▶ **Given information**:

- Opening Delimiter -

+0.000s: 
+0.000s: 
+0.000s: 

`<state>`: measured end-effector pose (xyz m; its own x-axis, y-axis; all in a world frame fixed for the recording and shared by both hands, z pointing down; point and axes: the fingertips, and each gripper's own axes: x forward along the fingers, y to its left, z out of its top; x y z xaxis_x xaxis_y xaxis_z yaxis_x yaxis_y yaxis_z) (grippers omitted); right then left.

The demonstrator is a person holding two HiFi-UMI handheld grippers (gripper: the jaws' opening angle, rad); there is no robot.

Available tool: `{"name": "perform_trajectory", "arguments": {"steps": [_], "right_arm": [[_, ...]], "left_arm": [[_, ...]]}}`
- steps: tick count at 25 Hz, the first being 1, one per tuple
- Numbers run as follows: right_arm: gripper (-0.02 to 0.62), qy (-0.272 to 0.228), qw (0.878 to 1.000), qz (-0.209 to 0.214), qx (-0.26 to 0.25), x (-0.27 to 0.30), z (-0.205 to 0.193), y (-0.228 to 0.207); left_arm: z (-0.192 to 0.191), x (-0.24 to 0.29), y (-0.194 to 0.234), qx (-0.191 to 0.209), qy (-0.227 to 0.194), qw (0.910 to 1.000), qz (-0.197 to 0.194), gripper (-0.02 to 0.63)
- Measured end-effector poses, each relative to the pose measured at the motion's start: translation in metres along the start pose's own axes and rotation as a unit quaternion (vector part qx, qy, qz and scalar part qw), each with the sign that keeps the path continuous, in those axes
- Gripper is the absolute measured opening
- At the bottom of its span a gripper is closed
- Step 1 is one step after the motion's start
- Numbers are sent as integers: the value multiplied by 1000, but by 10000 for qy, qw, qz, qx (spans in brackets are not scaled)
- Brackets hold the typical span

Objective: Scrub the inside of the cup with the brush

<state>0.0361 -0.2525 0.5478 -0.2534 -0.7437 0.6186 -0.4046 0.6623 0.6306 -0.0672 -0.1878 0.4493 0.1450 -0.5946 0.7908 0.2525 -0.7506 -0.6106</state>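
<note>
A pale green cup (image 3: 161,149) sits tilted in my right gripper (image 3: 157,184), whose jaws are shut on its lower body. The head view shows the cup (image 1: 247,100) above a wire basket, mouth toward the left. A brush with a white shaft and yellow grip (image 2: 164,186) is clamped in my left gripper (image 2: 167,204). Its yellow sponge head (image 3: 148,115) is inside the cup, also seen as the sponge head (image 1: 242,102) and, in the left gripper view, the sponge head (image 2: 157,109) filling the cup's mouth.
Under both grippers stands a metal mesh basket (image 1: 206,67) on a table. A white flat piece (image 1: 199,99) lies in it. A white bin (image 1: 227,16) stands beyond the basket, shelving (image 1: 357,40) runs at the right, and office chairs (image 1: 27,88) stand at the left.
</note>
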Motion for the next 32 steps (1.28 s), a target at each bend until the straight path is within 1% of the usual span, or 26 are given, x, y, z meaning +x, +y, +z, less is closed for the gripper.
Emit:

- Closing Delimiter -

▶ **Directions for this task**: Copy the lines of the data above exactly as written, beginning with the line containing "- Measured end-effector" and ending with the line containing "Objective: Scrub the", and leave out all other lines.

▶ **Answer box**:
- Measured end-effector poses, each relative to the pose measured at the motion's start: translation in metres along the start pose's own axes and rotation as a unit quaternion (vector part qx, qy, qz and scalar part qw), each with the sign that keeps the path continuous, in those axes
- Gripper is the absolute measured opening
- At the bottom of its span a gripper is closed
- Step 1 is one step after the motion's start
- Numbers are sent as integers: the value multiplied by 1000, but by 10000 for qy, qw, qz, qx (spans in brackets are not scaled)
- Brackets hold the typical span

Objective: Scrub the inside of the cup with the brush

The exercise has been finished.